The colorful player from the Bahamas was the cover athlete for the MLB The Show 23 video game and moved to center field to make room for another player on this list. Chisholm played in 97 games in 2023, amassing 51 RBIs, 22 steals and a career-high 19 home runs. He has 167 runs, 266 hits, 53 homers, 155 RBIs and 59 stolen bases in 302 games. Chisholm has appeared in three postseason games with Miami, going 1-for-11 with a double.

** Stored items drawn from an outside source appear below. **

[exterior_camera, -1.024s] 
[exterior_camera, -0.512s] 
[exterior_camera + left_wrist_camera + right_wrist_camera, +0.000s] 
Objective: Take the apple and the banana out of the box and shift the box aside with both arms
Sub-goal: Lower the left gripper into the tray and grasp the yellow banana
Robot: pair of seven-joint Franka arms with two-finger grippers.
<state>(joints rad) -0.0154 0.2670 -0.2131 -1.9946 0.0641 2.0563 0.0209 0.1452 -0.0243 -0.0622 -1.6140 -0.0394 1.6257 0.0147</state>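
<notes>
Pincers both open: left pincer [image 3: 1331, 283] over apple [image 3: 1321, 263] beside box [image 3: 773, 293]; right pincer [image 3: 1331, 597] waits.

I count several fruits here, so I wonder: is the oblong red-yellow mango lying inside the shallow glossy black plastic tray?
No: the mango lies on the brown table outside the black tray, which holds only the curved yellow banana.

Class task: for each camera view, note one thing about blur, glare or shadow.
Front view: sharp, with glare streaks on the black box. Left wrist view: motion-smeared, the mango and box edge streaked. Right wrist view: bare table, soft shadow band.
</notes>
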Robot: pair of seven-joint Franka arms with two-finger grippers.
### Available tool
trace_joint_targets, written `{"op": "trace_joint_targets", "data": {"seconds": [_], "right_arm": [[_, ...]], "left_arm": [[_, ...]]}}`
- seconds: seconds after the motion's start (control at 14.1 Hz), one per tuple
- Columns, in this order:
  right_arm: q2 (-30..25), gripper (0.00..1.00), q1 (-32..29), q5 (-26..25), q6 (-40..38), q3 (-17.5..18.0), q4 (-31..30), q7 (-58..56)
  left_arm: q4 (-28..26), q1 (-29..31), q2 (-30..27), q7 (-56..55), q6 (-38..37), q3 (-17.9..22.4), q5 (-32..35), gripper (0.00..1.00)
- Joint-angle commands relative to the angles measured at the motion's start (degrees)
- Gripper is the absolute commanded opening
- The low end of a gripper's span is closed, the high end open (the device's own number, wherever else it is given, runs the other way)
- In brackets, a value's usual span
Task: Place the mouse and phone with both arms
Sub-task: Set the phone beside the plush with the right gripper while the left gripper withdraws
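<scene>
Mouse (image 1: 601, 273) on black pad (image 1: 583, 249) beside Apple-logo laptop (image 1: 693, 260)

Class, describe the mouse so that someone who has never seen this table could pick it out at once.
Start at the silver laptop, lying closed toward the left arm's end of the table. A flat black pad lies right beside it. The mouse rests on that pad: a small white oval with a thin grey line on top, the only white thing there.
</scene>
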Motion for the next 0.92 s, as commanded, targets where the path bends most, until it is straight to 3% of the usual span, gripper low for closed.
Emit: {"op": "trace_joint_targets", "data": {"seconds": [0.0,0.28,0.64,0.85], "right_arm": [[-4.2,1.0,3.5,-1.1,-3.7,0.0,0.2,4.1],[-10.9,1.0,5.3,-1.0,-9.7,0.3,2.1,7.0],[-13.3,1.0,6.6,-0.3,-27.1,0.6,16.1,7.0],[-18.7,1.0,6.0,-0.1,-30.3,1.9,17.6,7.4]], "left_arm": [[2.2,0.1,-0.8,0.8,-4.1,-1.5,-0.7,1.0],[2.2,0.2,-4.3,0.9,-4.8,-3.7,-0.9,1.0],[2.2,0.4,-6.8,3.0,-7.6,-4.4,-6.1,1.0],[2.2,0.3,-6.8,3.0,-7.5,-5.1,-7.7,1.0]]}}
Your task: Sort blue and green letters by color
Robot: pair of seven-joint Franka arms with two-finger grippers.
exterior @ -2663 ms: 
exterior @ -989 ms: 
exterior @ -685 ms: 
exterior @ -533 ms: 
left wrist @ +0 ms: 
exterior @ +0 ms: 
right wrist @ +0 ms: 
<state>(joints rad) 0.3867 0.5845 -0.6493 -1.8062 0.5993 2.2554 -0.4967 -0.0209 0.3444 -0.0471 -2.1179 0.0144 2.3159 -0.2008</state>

4. Luis Arraez – Rarely do teams part with batting champions, but that was the case with Arraez, who was traded from the Twins to the Marlins for starting pitcher Pablo Lopez in January 2023 after leading the American League with a .315 average the year before. Arraez took to his new surroundings, flirting with a .400 average for most of the first half of the season before finishing at .354. He became just the third person in the past 125 years to win a batting title in both leagues (Hall of Famer Ed Delahanty with the Phillies in 1899 and Senators in 1902 and D.J. LeMahieu with the Rockies in 2016 and the Yankees in 2020) and the first to do it in back-to-back seasons.
Nicknamed “La Regadera” (“The Sprinkler”) for his ability to hit to all fields, Arraez earned his second straight All-Star selection and silver slugger in 2023 after setting career highs with 203 hits, 10 home runs and 69 runs batted in. He also led all National League second basemen in fielding percentage and double plays. Arraez appeared in the Wild Card round loss to the Marlins, going 1-for-8 in two games.
3. Dee Strange-Gordon – He used just the Gordon part of his surname for most of his career, going back to his given name in 2020 when he was in Seattle. Gordon spent three seasons with the Marlins (2015-17), with his best season being his first in South Florida. He earned All-Star, Gold Glove, and Silver Slugger honors that season after leading the league with a .333 average, 205 hits (third-most in franchise history) and 58 stolen bases.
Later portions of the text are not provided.